Easter has many similarities to Christmas. They both have Christian origins but are mostly commercialized nowadays. They are also both focused around children and have characters who leave children presents. The exact origins of the Easter Bunny is unknown. However, historians believe it arrived in America with German immigrants in the 1700s. The Germans brought along their tradition of an egg-laying rabbit called “Osterhase” or “Oschter Haws.” In their tradition, children would make nests for the creature to lay its colorful eggs in. Eventually this tradition spread across America and the nests were traded out for baskets. Children would also leave out carrots in case the rabbit got hungry from hopping around. 

Another theory about the Easter Bunny is that it stems from the Pagan festival of Eostre. Eostre is a goddess of fertility whose animal symbol is a bunny. The arrival of baby bunnies during the springtime is associated with birth and renewal. Eggs are also representative of new life and the decorating of eggs on Easter is thought to date back to the 13th century. Bunnies are not the symbol for Easter in every country. Some associate foxes or cuckoo birds with the holiday.

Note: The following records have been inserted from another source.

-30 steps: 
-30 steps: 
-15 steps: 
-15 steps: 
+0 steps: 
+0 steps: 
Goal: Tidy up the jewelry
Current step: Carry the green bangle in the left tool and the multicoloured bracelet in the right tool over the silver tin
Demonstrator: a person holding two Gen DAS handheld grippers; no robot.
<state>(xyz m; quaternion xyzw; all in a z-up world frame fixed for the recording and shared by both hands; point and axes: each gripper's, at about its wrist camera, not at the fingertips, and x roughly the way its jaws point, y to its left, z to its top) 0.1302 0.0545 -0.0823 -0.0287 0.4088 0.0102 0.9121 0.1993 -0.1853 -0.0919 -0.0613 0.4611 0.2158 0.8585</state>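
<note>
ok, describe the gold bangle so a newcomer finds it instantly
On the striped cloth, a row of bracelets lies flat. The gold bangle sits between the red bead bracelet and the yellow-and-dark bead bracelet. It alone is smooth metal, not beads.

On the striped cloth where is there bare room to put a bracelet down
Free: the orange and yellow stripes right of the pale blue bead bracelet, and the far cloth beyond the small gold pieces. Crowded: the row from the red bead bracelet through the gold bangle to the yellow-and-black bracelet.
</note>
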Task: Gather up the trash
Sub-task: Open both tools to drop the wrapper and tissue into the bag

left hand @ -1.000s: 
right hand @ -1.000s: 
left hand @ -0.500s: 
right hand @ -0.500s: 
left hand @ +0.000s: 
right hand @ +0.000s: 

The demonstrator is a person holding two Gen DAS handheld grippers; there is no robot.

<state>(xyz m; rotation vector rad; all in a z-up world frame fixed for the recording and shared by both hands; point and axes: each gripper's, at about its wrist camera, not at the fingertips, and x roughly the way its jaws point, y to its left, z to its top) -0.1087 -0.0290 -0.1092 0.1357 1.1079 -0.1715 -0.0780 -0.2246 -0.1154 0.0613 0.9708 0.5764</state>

No matter how you celebrate the holiday, the most important part is what the day symbolizes for you. Easter could mean many things to different people. Your Easter could look like you spending the day at Sunday service, hiding eggs for the little kiddos in your life, spending time with friends and family or just enjoying the spring weather. However you spend the holiday, make sure to take time out of your day to appreciate the bloom of spring (and maybe take a benadryl because allergies are also in bloom)!